Sinema & Dizi

Ari Aster’dan Yapay Zeka Uyarısı: “Artık Geç Kalındı!” – Haberler

“Beau Is Afraid” ve “Eddington” yapımlarıyla bilinen yönetmen, yapay zekanın yüceltilmesi ve gerçekliğin kaybolmasından endişeli.

Deadline

Korku sinemasının öncülerinden Ari Aster, sinema dışında da kaygılarını açıkça ifade etmekten kaçınmıyor. Yönetmen, son eseri “Eddington”ın tanıtımında gerçekleştirdiği bir söyleşide yapay zekanın yükselişini “çok korkutucu” olarak nitelendirdi.

Bu konuda büyük endişelerim var.” diyen Aster, “Açıkça söylemem gerekirse, artık çok geç. Şu an bir yarış içerisindeyiz. Teknolojinin tarihine bakınca, mantık her zaman aynı: Eğer yapabiliyorsak, yaparız. Ama daha büyük sorularım var. Marshall McLuhan’ın ne dediğini hatırlayın: ‘İnsan, makine dünyasının cinsel organıdır.’ Bu teknoloji bizim bir uzantımız mı, yoksa biz onun bir uzantısı mıyız, ya da onu hayata geçirmek için mi buradayız?” şeklinde düşüncelerini paylaştı.

Aster, yapay zeka geliştiren mühendislerin kullandığı dilin, teknolojiyi bir araçtan ziyade bir tanrı olarak gördüklerini ifade etti: “Eğer bu mühendislerle konuşursanız, yapay zekadan yeni bir mecra gibi değil, bir tanrı gibi bahsediyorlar. Gerçekten de, tıpkı müridler gibi konuşuyorlar. Tapınmaya yönelik bir dilleri var. Gerçekliğimizle hayali gerçeklik arasındaki o sınır kayboluyor. Artık birbirimizle bütünleşiyoruz. Bu gerçekten korkutucu.

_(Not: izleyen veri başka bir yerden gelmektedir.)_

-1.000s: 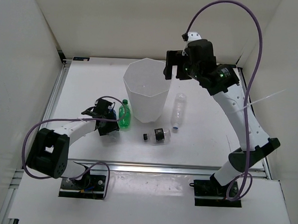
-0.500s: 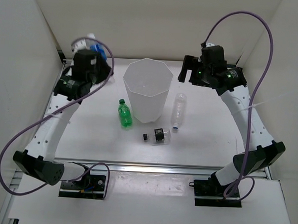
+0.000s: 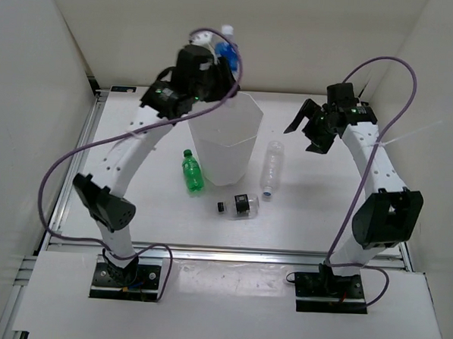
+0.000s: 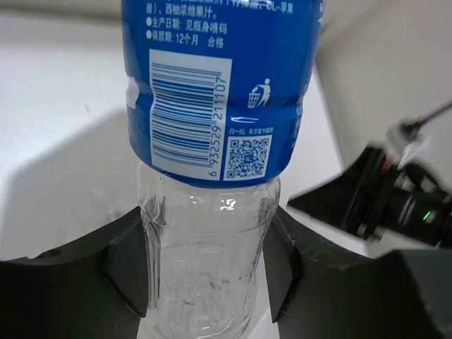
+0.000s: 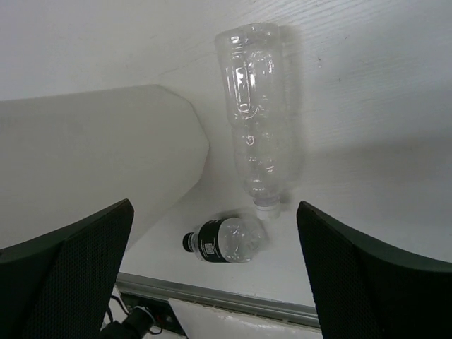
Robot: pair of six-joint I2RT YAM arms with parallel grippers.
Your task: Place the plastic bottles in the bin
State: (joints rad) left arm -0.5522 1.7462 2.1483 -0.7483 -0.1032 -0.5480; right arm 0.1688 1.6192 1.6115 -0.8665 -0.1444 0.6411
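Note:
My left gripper (image 3: 217, 53) is shut on a clear bottle with a blue label (image 3: 227, 49), held high above the back rim of the white faceted bin (image 3: 227, 150); in the left wrist view the fingers (image 4: 131, 261) clamp the bottle (image 4: 212, 169). My right gripper (image 3: 310, 130) is open and empty, right of the bin. A plain clear bottle (image 3: 271, 168) lies right of the bin; it also shows in the right wrist view (image 5: 260, 120). A short bottle with black label and cap (image 3: 240, 206) lies in front; it also shows there (image 5: 224, 241). A green bottle (image 3: 192, 171) lies left of the bin.
White walls enclose the table on the left, back and right. A metal rail (image 3: 222, 253) runs along the near edge. Purple cables loop from both arms.
My left arm has swung right with the blue-labelled bottle, from the back left to above the bin's rim. My right gripper has moved right and lowered, away from the bin.

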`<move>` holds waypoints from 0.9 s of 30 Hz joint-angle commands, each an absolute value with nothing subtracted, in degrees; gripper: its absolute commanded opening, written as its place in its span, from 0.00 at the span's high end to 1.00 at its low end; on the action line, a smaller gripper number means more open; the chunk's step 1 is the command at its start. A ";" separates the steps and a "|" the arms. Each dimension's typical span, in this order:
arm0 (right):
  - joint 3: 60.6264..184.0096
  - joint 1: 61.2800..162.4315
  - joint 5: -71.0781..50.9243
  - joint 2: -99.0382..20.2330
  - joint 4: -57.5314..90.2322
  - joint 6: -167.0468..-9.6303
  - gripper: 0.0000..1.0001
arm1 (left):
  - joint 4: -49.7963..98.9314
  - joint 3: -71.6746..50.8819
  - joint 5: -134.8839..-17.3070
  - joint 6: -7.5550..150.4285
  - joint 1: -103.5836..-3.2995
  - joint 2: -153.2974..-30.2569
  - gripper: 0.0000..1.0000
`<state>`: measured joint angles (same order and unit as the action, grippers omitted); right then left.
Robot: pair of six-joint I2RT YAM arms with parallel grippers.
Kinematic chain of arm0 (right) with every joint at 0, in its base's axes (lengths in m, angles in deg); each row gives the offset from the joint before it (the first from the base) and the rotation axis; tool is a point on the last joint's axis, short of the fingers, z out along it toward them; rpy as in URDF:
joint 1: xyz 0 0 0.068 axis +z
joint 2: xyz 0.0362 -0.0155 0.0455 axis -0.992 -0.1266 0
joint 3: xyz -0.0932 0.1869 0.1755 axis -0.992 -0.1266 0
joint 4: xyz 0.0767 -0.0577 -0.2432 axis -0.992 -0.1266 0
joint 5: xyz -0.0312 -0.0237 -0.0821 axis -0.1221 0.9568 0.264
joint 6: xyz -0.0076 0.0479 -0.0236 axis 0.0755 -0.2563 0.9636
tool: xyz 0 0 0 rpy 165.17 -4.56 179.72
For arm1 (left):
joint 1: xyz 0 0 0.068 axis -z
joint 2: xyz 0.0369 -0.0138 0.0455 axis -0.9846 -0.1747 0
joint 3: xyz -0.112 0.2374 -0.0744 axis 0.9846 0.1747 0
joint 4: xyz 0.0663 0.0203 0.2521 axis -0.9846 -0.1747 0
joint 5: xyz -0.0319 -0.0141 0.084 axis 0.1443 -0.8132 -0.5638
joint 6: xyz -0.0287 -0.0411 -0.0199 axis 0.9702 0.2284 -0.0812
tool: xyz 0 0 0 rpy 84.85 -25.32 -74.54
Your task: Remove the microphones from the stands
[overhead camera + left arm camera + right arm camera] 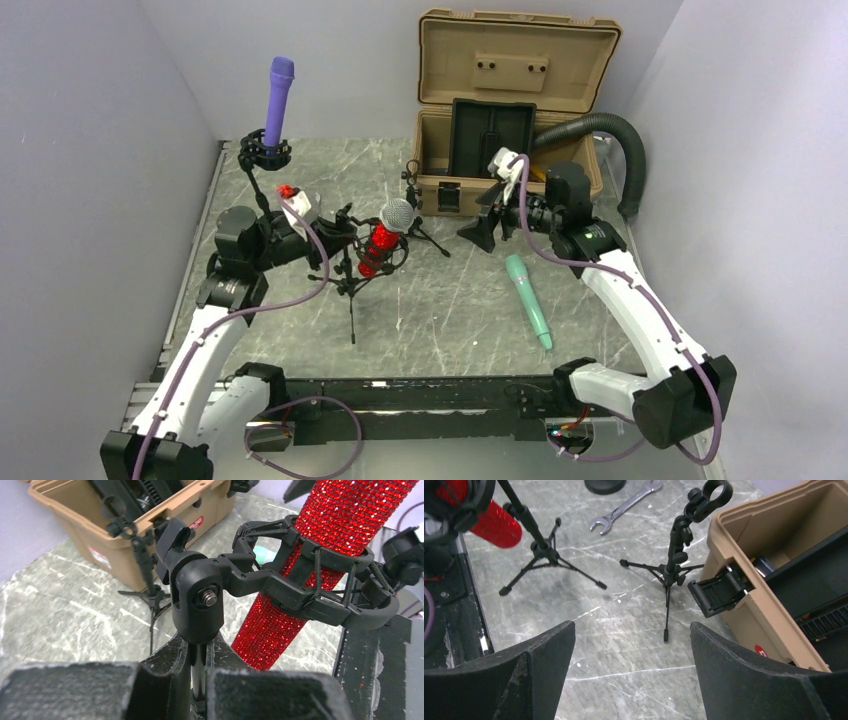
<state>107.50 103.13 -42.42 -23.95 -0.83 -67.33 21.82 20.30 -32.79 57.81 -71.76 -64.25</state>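
A red glitter microphone [378,252] with a silver mesh head sits tilted in a black shock mount [320,597] on a tripod stand [350,290]. My left gripper [335,240] is shut on the stand's thin pole [200,672], just under the mount's pivot joint [197,600]. The microphone's red body [295,595] passes through the mount to the right of my fingers. My right gripper [482,225] hangs open in front of the case, with nothing between its fingers [631,635]. In the right wrist view the red microphone [494,525] shows at the upper left.
An open tan case [510,130] stands at the back with a black hose [615,135] beside it. A small empty stand [674,555] stands by the case. A purple microphone [278,95] stands in a stand at the back left. A teal microphone [528,300] and a wrench [624,510] lie on the table.
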 commanded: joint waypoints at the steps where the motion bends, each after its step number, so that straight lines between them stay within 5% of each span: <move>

Aster, yapay zekanın “gerçek” olmasının kendisini de rahatsız ettiğini belirtti: “İşin en garip yanı, benim beklediğim kadar tuhaf olmaması. Yapay zeka videolarını izliyorum ve gerçekten yaşanmış gibi görünüyorlar. Bu durum insanın uyum sağlama yeteneği ile ilgili. Ne kadar tuhaf olursa olsun, içinde uzun süre kalırsan normalleşiyor. Ama şu anda büyük bir olay gerçekleşiyor ve bu konudaki söz hakkımız yok. İşte buradayız. Gerçekten bu süreci yaşayacağımıza inanamıyorum. Aman Tanrım.

Yeni filmi “Eddington”un da bu temalara vurgu yaptığını belirten Aster, “Film 2020’de geçiyor ama 2025’te gösterime girmesine rağmen hâlâ güncel, belki de daha da güncel.” dedi. “Herkesin birbirinden uzaklaştığı, dış dünyanın bağlantısını kaybettiği bir hikaye anlatmak istedim. Herkes sadece kendi küçük dünyasına inanıyor ve o kesinlik balonunun dışındaki her şeyden şüphe ediyor.

Filmdeki karakterleri “cyborg” olarak tanımlayan Aster, sözlerine şöyle devam etti: “Aslında hepimiz birer cyborg’uz. Film boyunca aklımızda bu soruyu taşıdık: Bu sahnede ekranları nasıl dahil edebiliriz? Sorun şu: Bir şey ne kadar arka planda olursa, o kadar görünmez ve sıradanlaşıyor. Ben ise ekranların gerçek hayattaki kadar rahatsız edici olmasını istedim. Bu insanlar bir topluluk gibi görünseler de aslında öyle değiller. Aynı odalarda olsalar bile, birbirinden tamamen farklı düzlemlerde var oluyorlar.